The present article is an attempt to review psychological assumptions about forgetting and research into language attrition that may be of common interest to psychologists and linguists. It is intended as a positive response to the question asked by Ammerlaan et al. (2001, p. 3): "... should linguists employ insights and notions from decades of psychological research on memory performance in their work, or merely dismiss the findings as being based on experimental work on a limited area of vocabulary?" Applied linguists have been skeptical with respect to the potential contribution of psychological theories to the study of language attrition. Weltens and Grendel (1993), for example, came to the conclusion that psychological theories of forgetting have relatively little to offer for the study of L2 lexical attrition (also Weltens, 1987). The present discussion represents a more optimistic view and intends to demonstrate that part of the general psychological insight into forgetting may be of value for hypothesis formation and explanation of language attrition, which in turn can reveal important insight into the functioning of the human language faculty (Slobin, 1977).
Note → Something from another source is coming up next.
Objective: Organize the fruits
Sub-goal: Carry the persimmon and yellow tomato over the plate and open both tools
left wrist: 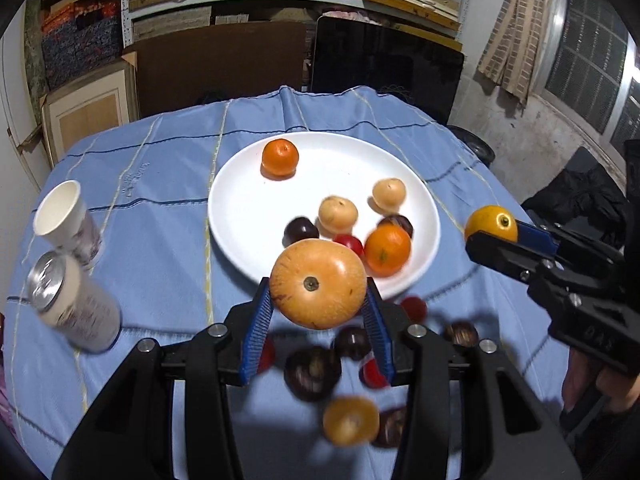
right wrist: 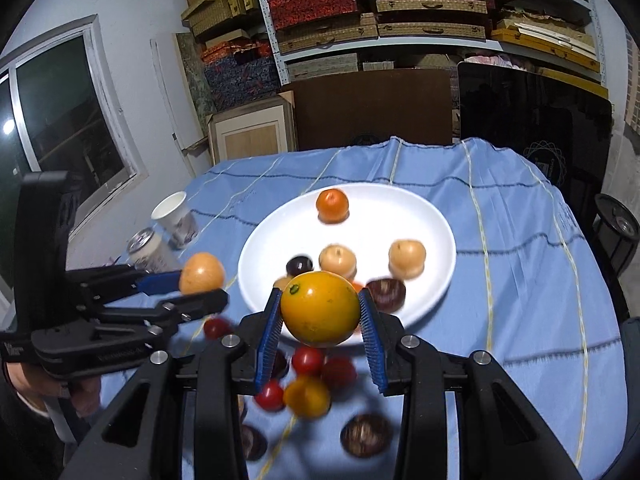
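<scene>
My left gripper point(left wrist: 318, 304) is shut on a large tan fruit point(left wrist: 318, 283) and holds it above the near rim of the white plate point(left wrist: 248, 200). My right gripper point(right wrist: 320, 320) is shut on a yellow-orange fruit point(right wrist: 320, 307), also above the plate's near rim point(right wrist: 400, 208). The plate holds an orange point(left wrist: 280, 157), two small tan fruits point(left wrist: 338, 213), dark fruits point(left wrist: 301, 230) and another orange point(left wrist: 387, 249). Several red, dark and yellow fruits point(right wrist: 307, 396) lie on the blue cloth below the grippers. Each gripper shows in the other's view: the right one point(left wrist: 494, 236), the left one point(right wrist: 196, 288).
A white paper cup point(left wrist: 66, 220) and a drink can point(left wrist: 74, 304) stand on the blue tablecloth point(left wrist: 160, 168) left of the plate. Shelves of boxes point(right wrist: 360, 12) and leaning boards stand behind the table. A dark stool point(right wrist: 616, 232) is at the right edge.
</scene>
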### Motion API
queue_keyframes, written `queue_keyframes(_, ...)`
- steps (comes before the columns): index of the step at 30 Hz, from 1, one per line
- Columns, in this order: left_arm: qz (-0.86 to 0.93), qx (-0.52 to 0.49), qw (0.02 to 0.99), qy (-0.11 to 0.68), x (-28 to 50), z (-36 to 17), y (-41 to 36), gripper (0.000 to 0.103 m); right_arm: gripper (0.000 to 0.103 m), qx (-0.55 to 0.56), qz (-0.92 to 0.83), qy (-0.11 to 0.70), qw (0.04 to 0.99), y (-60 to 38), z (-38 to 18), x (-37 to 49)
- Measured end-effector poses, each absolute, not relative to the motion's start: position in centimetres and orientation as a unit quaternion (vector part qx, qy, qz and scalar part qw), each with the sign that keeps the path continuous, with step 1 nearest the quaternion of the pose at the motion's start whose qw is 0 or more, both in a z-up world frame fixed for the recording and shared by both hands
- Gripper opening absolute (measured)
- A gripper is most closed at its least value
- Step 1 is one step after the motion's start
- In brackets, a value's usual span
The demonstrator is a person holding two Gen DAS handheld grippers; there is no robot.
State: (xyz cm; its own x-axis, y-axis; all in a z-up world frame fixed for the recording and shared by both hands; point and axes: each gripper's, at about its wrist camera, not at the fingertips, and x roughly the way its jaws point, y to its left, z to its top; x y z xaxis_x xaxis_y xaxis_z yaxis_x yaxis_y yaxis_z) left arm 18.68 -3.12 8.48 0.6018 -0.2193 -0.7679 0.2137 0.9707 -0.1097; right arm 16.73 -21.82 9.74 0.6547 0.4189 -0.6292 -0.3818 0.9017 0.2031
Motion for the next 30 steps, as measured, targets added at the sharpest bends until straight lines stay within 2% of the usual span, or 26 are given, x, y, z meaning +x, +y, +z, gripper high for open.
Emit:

In the context of the present discussion, language attrition refers to the decline of any language (L1 or L2), skill or portion thereof in a healthy individual speaker. The review will take into account attrition at the phonological, morphological, lexical, syntactic, and semantic levels. Since most research has been conducted on the lexicon, however, lexical loss will somewhat dominate the present discussion. Because of space limitations, language loss due to brain injury (aphasia) or severe pathological changes due to aging (dementia) will not be included in the review (see, e.g., Hyltenstam & Stroud, 1993; Paradis, 1995, 2001). Studies of language shift (e.g., Fishman, 1972), that is, the gradual change of language use in generations of a community will only be considered if they encompass information on individual language loss.
The first part of the paper explores the phenomena of forgetting and language attrition in relation to each other. The second part summarizes main assumptions about forgetting advocated in psychological theories as a foundation for the paper's third and main section that reviews findings from language attrition studies that seem consistent with or related to psychological explanations of forgetting.
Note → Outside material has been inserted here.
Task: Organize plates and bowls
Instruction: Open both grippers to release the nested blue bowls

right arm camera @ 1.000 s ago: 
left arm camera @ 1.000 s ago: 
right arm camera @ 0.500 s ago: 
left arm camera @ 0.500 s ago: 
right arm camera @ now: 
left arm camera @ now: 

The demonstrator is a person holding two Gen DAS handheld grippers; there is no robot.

2 Forgetting and Language Attrition
Forgetting may result from failure in one of three basic components of remembering: encoding (the capture and acquisition of novel information), storage (the integration and permanent representation of information), and retrieval (the access to information when it is needed by the speaker). Two different types of memory have been assumed to carry out these functions. Short-term (or working) memory is a limited computational space that temporarily stores, monitors, and manipulates information. It is of crucial importance to any mental activity extended in time, including the acquisition and processing of speech, although certainly in some interaction with long-term memory, the memory system that is responsible for the permanent storage of information (cf. Baddeley, 1986, 1999; Spear & Riccio, 1994). In studies of language attrition, it is usually assumed that the encoding component had been intact, and that only what has been acquired can be forgotten. This implies that the basic problem of forgetting resides in either the storage or the retrieval of structures that had been acquired and retained at some point in the past and that were "lost" under certain conditions. However, attrition researchers have also acknowledged the need to take into account the possibility that linguistic structures have not been acquired (encoded) completely and that the instable storage of these structures may have contributed to poor performance and a sensation of forgetting (e.g., Isurin, 2000; Levine, 1996; Montrul, 2002; Saville-Troike, Pan, & Dutkova-Cope, 1995). This holds in particular for L1 attrition in bilingual children and L2 loss in post puberty L2 learners.
Four important question complexes appear of relevance for investigations into language attrition as well as for educational efforts to preserve and revitalize languages, L1 as well as L2:
(1) What is forgetting? Is it the loss of information (the decline of competence) or is it manifested in the impaired access of information (a performance/processing problem)?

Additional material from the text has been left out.